This felt like an episode with two halves to be absolutely honest. The first concerned Jason and company's distrust for Telemon, before his betrayal was revealed to Ariadne. The second was trying to protect Ariadne from harm from either the Colcheans or Pasiphae. Unfortunately, this provided us with a very disorganised episode that doesn't sit well with me. Telemon's quick departure in particular was a bit disappointing.

Nevertheless, I would like to look at the positive points for this episode, because, believe it or not, there was a lot to enjoy. The acting has taken a step up this week, with Aiysha Hart seemingly showing more of a range for her character emotionally, and the reveal of Ariadne's skill with a bow and arrow was a nice addition, albeit typical. Pasiphae's cruelty has been widely advertised by now, and her cold-heartedness in this installment proved that there won't be any continuity with that. A new addition to the cast, Ronald Pickup, proved that guest actors can sometimes steal the show. His lines were wonderfully played and he interacted charmingly with each character and he is officially one of the most interesting characters that has ever featured on the show. Thankfully he will be a recurring character this series.

One thing that I haven't mentioned as often as I should've in my reviews are the directors. The only thing that has never let the series down are its directors who single-handedly provided a very atmospheric episode each week, with shaky camera angles, emotional close-ups and panning fight scenes. The Colchean ambush was particularly well choreographed with the horrifying massacre of the Atlantean soldiers gut-wrenching to witness. On top of that, this week's music was exceptional, providing some rather eccentric melodies as the characters dawdled through the deserts and forests aimlessly. Despite the time wasting context, it was lovely to listen to.

On the downside this week, Hercules and Pythagoras continue to be back-benchers in these episodes, only providing an extra couple of pair of hands for the hero, Jason. They may be important at times, but most of the scenes just don't do a thing for their character development. I sympathise with Hercules as they once again traipse through another unending cave. The introduction of the necropolis may mean something later, but at the moment it just a means to allow danger. Whilst I have enjoyed the nice links between episodes as they progress, the cliffhanger in this week's episode was far too abrupt.

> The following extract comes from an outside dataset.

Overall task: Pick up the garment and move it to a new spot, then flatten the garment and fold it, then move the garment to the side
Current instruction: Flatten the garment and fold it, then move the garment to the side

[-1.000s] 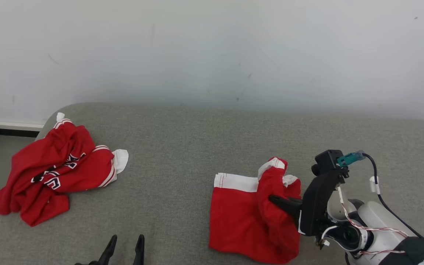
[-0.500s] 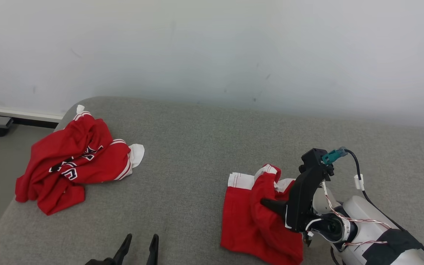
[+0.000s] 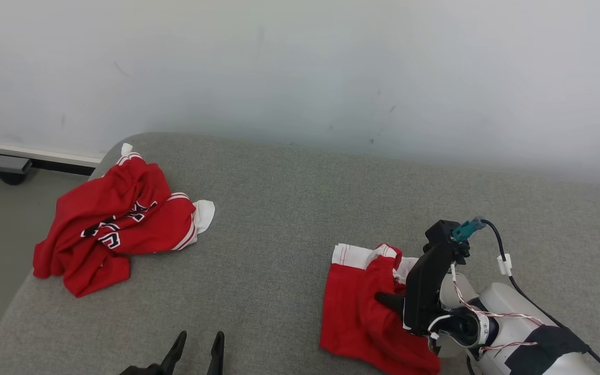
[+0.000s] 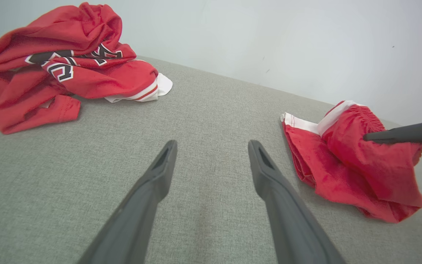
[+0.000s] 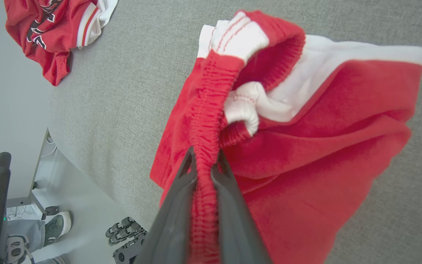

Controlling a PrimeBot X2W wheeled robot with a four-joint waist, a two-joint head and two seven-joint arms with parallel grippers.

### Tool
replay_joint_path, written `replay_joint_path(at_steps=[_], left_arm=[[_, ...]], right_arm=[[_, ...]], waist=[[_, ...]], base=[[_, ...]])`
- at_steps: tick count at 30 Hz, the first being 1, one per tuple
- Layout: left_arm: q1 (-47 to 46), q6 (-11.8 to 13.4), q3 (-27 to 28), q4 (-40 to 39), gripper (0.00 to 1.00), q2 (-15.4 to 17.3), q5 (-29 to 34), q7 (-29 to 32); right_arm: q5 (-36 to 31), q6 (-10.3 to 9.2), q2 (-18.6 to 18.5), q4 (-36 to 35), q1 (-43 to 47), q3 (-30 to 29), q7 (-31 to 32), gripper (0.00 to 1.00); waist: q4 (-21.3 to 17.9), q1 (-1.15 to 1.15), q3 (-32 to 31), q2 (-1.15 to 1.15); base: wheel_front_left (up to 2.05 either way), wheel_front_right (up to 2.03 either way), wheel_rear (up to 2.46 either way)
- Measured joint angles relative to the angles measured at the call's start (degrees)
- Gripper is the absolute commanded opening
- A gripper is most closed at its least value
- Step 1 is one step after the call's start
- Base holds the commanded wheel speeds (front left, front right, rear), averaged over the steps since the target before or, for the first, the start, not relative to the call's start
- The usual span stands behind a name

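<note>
The garment (image 3: 357, 307) is a pair of red shorts with white trim, lying bunched on the grey cushioned surface (image 3: 279, 219) at the right. My right gripper (image 3: 382, 298) is shut on its red elastic waistband, which shows pinched between the two fingers in the right wrist view (image 5: 203, 157). The held edge is raised and folded over the rest of the garment (image 4: 350, 161). My left gripper (image 3: 198, 341) stands open and empty near the front edge, left of the garment, its fingers (image 4: 163, 161) spread above bare fabric.
A crumpled red jersey (image 3: 117, 224) with black and white lettering lies at the surface's left end. A pale wall rises behind. In the right wrist view, a person's foot (image 5: 55, 227) and a caster base (image 5: 125, 227) stand on the floor beside the surface.
The head camera has shifted, sliding the whole scene rightward. My right gripper has brought the held waistband lower and nearer to me. The left gripper stays open.
</note>
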Motion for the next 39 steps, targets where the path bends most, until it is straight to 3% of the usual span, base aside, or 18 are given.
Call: replay_joint_path(at_steps=[5,6,7,8,18,22,31,39], left_arm=[[0.0,0.0,0.1,0.2,1.00,0.0,0.0,0.0],[0.0,0.0,0.1,0.2,1.00,0.0,0.0,0.0],[0.0,0.0,0.1,0.3,1.00,0.0,0.0,0.0],[0.0,0.0,0.2,0.3,1.00,0.0,0.0,0.0],[0.0,0.0,0.4,1.1,1.00,-0.1,-0.2,-0.3],[0.3,0.1,1.0,1.1,1.00,0.0,-0.3,-0.6],[1.7,0.1,1.6,0.2,1.00,0.2,-0.4,-0.8],[1.3,0.1,1.1,-0.1,1.00,-0.1,-0.3,-0.9]], right_arm=[[-0.5,-0.42,0.5,1.6,-0.2,0.0,-1.2,0.00],[-0.6,-0.41,0.5,1.8,-0.2,-0.1,-1.6,0.27],[-0.6,-0.41,0.7,2.1,-0.3,-0.3,-2.1,0.80],[-0.6,-0.41,0.7,2.4,-0.4,-0.4,-2.4,1.00],[-0.3,0.94,0.9,2.3,-1.1,-2.5,-5.8,1.00],[0.0,2.15,0.1,-0.9,-0.8,-3.6,-8.6,1.00],[-4.5,2.27,-6.2,-5.6,3.8,-3.1,-12.3,1.00],[-4.9,1.37,-7.9,-7.1,7.3,-2.5,-12.6,1.00]], waist=[[0.0,0.00,0.1,0.01],[0.0,0.00,0.1,0.00],[0.0,0.00,0.1,0.00],[-0.1,0.00,0.2,0.00],[-0.5,0.00,-0.2,0.00],[-1.3,0.00,-0.5,0.00],[-3.9,0.00,-0.4,0.00],[-4.8,0.00,0.3,0.00]], base=[[0.00,0.00,0.00],[0.00,0.00,0.00],[0.00,0.00,0.00],[0.00,0.00,0.00],[0.00,0.00,0.00],[0.00,0.00,0.00],[0.00,0.00,0.00],[0.00,0.00,0.00]])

Overall, I may be a perfectionist, but when comparing to shows such as Game of Thrones or Doctor Who, Atlantis is definitely not in the same league. However, the dialogue provided for Orpheus is more of what I want to see in the near future, because it allowed the show to pause and contemplate for a moment as we catch our breath following the last skirmish. This really picked the episode up for me, but it didn't succeed in satisfying me completely. Nevertheless, I still look forward to next week, as I gather things are starting to become very interesting.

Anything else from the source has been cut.